PROBLEM: Animations for a kids' phonics app need expressive face/body params for 10 animals. No animator on staff. Hand-keyframing 10 animals × 9 gestures each = months of work I don't have.

WHY IT MATTERS: The product surface depends on animation fidelity — kids respond to expressive characters. The pipeline has to take human-recorded reference video as input and produce Rive-ready params as output, automatically, per-animal.

STACK: Python (RTMLib 2D landmarks, BABEL/AMASS MoCap data, savgol smoothing, RDP curve reduction), Rive runtime (Kotlin Android), JSON manifests for character scaling, MCP-driven .riv emission

Pose Extraction → Find the Sound

End-to-end ML loop: human video → 2D pose → character scaling → Rive runtime → on-device feedback in the L2R app

The interesting ML problem isn't "extract poses from video." That's a solved library call. The interesting problem is making the extracted poses actually drive a believable animation on a stylized animal that has nothing to do with a human skeleton.

The end-to-end loop

① Diane's reference video

5 verified gesture videos (ask_child, celebrating, encouraging, look_at_letter, thinking) — me doing the gesture in front of a webcam. Plus BABEL/AMASS public MoCap data for seed gestures (idle, walk_in, waiting, helping).

→

② Pose extraction → Rive params

Per-frame 2D landmarks → CharacterScaler per-animal → schema (magnitudes per body part) + curves (temporal shapes) + auto specs (engine-ready tracks). Outputs a wired .riv file.

→

③ Find the Sound (in-app)

Kid taps a sound in the L2R Android app. The wired .riv plays the gesture (animal celebrates, encourages, asks). Ships in production V8 release.

Watch the loop close — Find the Sound demo

The pipeline mechanics

Four-step pipeline. Steps 0 and 1 are the ML core; steps 2 and 3 are the wiring + verification.

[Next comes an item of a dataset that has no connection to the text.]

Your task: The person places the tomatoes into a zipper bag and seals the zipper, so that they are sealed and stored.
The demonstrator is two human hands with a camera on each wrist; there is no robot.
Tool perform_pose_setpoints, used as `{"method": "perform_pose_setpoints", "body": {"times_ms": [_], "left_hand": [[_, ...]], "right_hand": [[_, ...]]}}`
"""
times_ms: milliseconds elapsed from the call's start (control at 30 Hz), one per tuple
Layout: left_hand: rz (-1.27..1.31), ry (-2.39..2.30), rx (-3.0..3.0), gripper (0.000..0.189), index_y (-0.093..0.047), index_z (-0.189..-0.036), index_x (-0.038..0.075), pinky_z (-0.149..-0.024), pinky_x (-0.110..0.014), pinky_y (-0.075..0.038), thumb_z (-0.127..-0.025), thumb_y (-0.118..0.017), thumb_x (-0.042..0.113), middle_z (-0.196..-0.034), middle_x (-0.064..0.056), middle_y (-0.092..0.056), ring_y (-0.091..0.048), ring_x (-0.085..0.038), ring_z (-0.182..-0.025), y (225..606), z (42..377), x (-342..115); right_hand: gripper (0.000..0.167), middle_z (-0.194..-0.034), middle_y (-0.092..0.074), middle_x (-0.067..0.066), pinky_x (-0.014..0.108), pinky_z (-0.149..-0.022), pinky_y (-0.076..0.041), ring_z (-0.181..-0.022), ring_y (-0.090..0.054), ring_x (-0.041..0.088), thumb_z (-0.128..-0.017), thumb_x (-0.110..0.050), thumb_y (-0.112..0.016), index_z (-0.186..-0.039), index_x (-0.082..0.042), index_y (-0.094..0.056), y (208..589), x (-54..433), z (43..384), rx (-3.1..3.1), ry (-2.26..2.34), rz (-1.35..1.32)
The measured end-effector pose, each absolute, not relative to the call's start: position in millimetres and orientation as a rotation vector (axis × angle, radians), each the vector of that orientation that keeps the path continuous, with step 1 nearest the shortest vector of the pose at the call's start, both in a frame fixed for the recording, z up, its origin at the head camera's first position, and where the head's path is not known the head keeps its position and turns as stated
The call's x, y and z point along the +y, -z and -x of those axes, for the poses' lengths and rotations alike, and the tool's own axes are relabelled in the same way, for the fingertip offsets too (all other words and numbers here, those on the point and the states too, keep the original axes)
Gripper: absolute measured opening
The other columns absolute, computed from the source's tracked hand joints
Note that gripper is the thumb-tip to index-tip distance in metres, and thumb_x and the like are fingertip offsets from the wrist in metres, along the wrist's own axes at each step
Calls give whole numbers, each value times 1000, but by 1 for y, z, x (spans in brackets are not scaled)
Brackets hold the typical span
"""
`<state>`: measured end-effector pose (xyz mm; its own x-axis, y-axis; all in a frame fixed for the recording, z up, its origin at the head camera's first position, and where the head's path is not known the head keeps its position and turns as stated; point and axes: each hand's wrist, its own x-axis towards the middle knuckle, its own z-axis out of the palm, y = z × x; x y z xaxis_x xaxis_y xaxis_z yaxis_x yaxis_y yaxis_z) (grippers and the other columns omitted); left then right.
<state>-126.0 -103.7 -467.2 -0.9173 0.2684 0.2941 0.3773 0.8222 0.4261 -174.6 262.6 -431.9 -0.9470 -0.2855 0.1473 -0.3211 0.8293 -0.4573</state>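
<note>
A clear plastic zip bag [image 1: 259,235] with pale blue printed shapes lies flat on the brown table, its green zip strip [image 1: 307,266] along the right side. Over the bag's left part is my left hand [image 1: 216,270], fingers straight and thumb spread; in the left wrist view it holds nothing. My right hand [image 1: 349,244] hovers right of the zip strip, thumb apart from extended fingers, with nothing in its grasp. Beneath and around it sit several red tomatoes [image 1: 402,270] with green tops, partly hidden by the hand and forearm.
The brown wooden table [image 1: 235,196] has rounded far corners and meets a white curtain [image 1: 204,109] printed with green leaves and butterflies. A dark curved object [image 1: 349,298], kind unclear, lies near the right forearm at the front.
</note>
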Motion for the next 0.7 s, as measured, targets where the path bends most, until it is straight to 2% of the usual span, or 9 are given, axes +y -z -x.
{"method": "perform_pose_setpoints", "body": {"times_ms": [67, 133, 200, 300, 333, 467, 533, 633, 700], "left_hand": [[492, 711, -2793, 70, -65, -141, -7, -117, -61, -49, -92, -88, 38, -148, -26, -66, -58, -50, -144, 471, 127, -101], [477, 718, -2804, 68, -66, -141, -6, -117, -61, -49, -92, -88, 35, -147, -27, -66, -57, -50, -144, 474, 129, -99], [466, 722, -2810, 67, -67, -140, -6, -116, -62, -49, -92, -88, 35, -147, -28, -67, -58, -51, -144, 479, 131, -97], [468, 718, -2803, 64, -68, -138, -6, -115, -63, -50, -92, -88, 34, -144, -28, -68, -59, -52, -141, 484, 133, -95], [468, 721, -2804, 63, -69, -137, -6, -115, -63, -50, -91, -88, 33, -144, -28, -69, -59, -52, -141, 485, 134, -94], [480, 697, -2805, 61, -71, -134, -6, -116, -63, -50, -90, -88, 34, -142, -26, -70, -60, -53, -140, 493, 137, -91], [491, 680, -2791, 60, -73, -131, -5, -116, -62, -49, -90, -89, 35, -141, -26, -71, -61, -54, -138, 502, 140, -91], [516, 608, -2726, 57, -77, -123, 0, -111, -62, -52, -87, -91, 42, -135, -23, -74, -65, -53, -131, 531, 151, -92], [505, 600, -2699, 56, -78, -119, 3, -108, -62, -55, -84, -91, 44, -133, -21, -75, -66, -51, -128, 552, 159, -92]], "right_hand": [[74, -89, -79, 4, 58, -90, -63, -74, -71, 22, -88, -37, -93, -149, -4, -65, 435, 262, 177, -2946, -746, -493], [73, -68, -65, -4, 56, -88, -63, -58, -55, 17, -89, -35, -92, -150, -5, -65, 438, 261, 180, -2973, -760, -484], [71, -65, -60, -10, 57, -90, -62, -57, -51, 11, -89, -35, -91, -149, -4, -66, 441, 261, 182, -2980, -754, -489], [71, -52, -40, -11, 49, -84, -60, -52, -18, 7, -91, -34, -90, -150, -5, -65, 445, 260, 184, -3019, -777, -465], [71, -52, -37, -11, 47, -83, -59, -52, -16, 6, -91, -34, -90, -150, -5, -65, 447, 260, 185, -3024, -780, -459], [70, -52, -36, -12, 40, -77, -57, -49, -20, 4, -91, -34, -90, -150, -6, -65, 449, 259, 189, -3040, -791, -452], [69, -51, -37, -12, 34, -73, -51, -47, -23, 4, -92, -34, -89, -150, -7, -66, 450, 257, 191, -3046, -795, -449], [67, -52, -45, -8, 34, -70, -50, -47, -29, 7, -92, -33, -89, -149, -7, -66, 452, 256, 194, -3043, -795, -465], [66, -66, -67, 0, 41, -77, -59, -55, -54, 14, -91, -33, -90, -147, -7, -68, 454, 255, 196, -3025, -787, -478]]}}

STEP 0 — Safety: Copy the .riv before touching anything

The .riv files are hand-created art assets. The pipeline never touches the original — it works on a copy. shutil.copy2(original_riv, output_dir/starter_copy.riv). This is the kind of safety guarantee you only learn to want after losing two days of art work to a buggy script.

STEP 1 — build_external_gesture_bundle()

The ML core. For each gesture, produce schema + curves + auto-specs.

A. CharacterScaler from manifest
   arm_translation_scale = arm_length / human_arm_reach
   arm_translation_cap   = arm_length            (hand can't go past wrist)
   lateral_sway_cap      = body_width × 0.5
   Chick: arm_length=156px → scale=0.277, cap=156px, sway=212px
   Bigger animal auto-adjusts. No hardcoded values.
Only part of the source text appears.